C. Richard EDWARDS, PhD, BCE, FRES
Department of Entomology, Purdue University,
W. Lafayette, Indiana 47907-1158, USA
For an insect that spends part or all of its life in the soil, edaphic factors have a significant impact on its ability to move and survive within the soil profile. For the western corn rootworm (WCR), Diabrotica virgifera virgifera LeConte, once the eggs are laid in the soil in mid to late summer various physical and chemical factors impact egg survivability, egg hatching, first instar larval movement, and larval development and mortality within their soil habitat over a twelve month period. Upon hatching, soft-bodied first instar larvae move through the soil in search of food by primarily utilizing a network of interconnected pores. Where the interconnecting pores are greater in size than the width of the first instar’s head capsule, unimpeded movement through the soil normally occurs.
The interconnecting pores not only provide a pathway to their food source, but also serve as a location where oxygen is normally available for larval respiration. These pores also hold water. This can be beneficial, although saturated soils impede larval movement, decrease oxygen availability, and restrict the movement toward corn plants. To what degree the pores fill with water and how this condition relates to the texture of the soil governs to a large degree how successful the larvae will be moving through the soil. Additionally, the movement of carbon dioxide through these pore spaces and the impact of moisture and soil texture are important for larval host finding. Carbon dioxide emitted from the roots of corn has been identified as the primary factor for triggering movement of WCR toward corn roots.
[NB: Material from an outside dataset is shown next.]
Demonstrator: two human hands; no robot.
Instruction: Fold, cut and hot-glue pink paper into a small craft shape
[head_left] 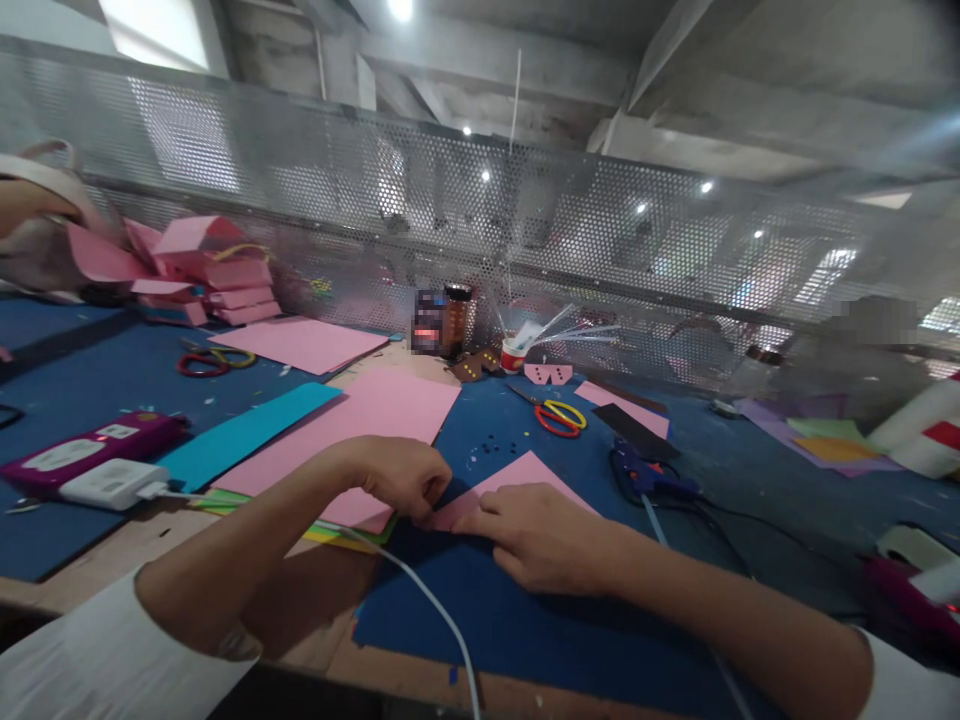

The size and number of pores within the soil profile are governed by soil texture, structure, and bulk density. WCR first instar larvae have been shown to move greater distances in fine textured soils than coarse textured ones. Soils high in clay content have a greater defined secondary structure with a higher number of connected pores than sandy soils. Additionally, larval movement is affected by the interaction of soil moisture with soil texture. In most instances, saturated soils and/or dry soils can impede larval movement and/or cause high larval mortality. In very wet soils, mobility problems and oxygen depletion result in high larval mortality. In dry soils, high mortality occurs due to inadequate humidity levels to support normal larval development and/or, if sandy in texture, the sand particles may scratch the insect’s cuticle resulting in death due to desiccation.
The literature notes that larvae can move up to about 40 cm in search of food before their limited food reserves are used up. At 25oC and 90% relative humidity, first instar larvae can survive a maximum of about 40 hours in the soil (time for 50% mortality). As relative humidity decreases and temperature increases the time of survival is reduced. Soil texture, structure, and bulk density play a role in shortening or lengthening the time available for WCR larvae to find a host plant. Any factor that impedes larval movement, affects larval development, or restricts the movement of carbon dioxide in the soil, will affect WCR larval establishment.